Toby is starting to panic a little.
He isn't a magical creature, but his time here when he was a baby affected him. Jareth nurtured the gift into a talent, a skill, but if he can't focus - curling shadows, growling, heart in his ears, and twisting guilt, breathless doubt - if the entire world is against him, then he doesn't stand a chance.
She's changed the path, twisted and turned them around. Even Hoggle is confused. At the very beginning, looking for a wall that isn't a wall; it's really the simplest part of the run. Usually. Hoggle mumbles about his aching feet, foppish kings, and insolent mazes. The rest trail him, hands on the walls, eyes watchful.
Toby screams like a little girl in so many minutes when he is tackled around the middle. It's a brief cry because the air rushes out in a squeak when his back hits the ground. His head cracks against the ground, and there's a weight on his chest, and someone is shaking him like a rag doll.
"Give me my sister, give me my sister, give her back!" A voice shrieks, probably at him.
Ow, ow, ow, ow, Toby thinks. Oh, look, we found Emma.
Almost reluctantly, Jason pulls the flailing girl off Toby, and he takes back everything bad he thought about the other boy.
"If everyone would stop attacking me, that'd be great," Toby mutters as he picks himself up out of the dirt, swaying a little.
"You took my sister!" Emma is trying her best to wrestle out of Jason's grip.
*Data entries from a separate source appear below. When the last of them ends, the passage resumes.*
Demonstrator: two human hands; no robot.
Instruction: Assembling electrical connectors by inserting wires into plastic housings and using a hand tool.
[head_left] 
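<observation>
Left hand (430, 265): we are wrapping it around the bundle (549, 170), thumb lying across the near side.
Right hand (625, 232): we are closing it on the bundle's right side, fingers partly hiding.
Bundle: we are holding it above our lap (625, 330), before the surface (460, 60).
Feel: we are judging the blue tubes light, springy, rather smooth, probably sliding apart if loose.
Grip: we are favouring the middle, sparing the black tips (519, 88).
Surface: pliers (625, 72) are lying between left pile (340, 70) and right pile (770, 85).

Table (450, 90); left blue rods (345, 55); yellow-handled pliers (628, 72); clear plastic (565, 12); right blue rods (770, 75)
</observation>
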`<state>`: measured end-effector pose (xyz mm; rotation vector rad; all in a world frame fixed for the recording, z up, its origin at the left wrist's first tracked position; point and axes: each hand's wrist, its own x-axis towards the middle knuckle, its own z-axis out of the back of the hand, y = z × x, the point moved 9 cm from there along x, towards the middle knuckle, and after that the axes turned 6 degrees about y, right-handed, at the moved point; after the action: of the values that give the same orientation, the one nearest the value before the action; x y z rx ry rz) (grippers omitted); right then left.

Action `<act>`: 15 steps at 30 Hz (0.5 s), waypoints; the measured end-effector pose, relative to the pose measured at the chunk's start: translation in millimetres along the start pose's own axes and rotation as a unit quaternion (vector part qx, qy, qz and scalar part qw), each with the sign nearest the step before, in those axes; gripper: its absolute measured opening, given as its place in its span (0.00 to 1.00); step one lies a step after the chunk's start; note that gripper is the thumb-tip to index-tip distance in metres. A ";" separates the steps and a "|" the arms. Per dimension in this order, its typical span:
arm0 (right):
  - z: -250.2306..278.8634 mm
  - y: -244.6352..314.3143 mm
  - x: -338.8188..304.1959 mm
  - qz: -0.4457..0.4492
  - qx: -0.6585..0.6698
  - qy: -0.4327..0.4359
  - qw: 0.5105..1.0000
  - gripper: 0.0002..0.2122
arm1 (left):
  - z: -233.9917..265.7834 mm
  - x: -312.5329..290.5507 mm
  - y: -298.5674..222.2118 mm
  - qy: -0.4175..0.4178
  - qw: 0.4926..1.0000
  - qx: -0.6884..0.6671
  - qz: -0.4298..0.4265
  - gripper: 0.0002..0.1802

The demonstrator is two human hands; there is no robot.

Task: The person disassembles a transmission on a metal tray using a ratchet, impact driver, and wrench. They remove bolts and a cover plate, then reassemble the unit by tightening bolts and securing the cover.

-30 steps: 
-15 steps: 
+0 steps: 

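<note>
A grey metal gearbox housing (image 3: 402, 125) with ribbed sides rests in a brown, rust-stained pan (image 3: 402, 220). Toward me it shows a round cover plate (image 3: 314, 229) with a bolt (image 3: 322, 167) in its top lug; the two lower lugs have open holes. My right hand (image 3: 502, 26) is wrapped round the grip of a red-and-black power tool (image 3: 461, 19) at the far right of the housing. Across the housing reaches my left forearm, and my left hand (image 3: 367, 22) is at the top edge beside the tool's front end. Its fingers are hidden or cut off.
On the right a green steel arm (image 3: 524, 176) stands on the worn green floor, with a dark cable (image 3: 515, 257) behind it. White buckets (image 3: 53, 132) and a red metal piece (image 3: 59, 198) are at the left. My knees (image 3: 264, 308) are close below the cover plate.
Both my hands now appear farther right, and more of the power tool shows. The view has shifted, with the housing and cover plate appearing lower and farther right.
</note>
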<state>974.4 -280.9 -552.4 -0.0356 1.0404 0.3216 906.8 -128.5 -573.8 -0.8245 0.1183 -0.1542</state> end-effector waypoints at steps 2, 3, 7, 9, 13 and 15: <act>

She comes close when an elbow catches him in the gut, but he grunts and shifts his hold.
Toby talks quickly. "I know, I'm sorry, and I'm trying to fix it. Do you want to help me fix it?"
Emma stills, wisps of blonde hair loose from their braid and around her head. She's older than Alice, maybe fourteen, but she looks even more upset than her, more panicked.
"I didn't mean it. I - I really do want her back, please. I don't have anyone else."
"Okay," Toby says, head throbbing. He touches the back of his head, a little surprised that he's not bleeding. "We'll get her back." He looks at the others. "We're going to get everyone back. Let's go."
Jason sets her down and backs off. Alice steps up and offers her hand. Emma takes it like a lifeline, biting back tears.
"Everything's gonna be fine. He knows that he's an idiot, and he's really sorry about it," Alice tells her.
"Yeah," Jason agrees, "And if everything isn't fine, I'll hold him, you punch."
Emma stares at them all with water-bright blue eyes. Toby straightens up under the scrutiny because Emma might actually be the prettiest girl he's ever seen, even if she probably just gave him a concussion.
"Okay," Emma finally says.
"Can we go now?" Hoggle asks, gesturing onward.
They go.
One needs to understand something about the Labyrinth in order to control it properly. Several things, really, but two are the most important. It, in an anthropomorphic, gender-specific sort of way, is a she. And once that is made plain, things become at once simpler and levels more complex.
Women are mad things, made up of impulse and emotion, logic all their own, and willfulness. The thing that made the Labyrinth lives and breathes and recognizes itself as she is more so. It is more everything.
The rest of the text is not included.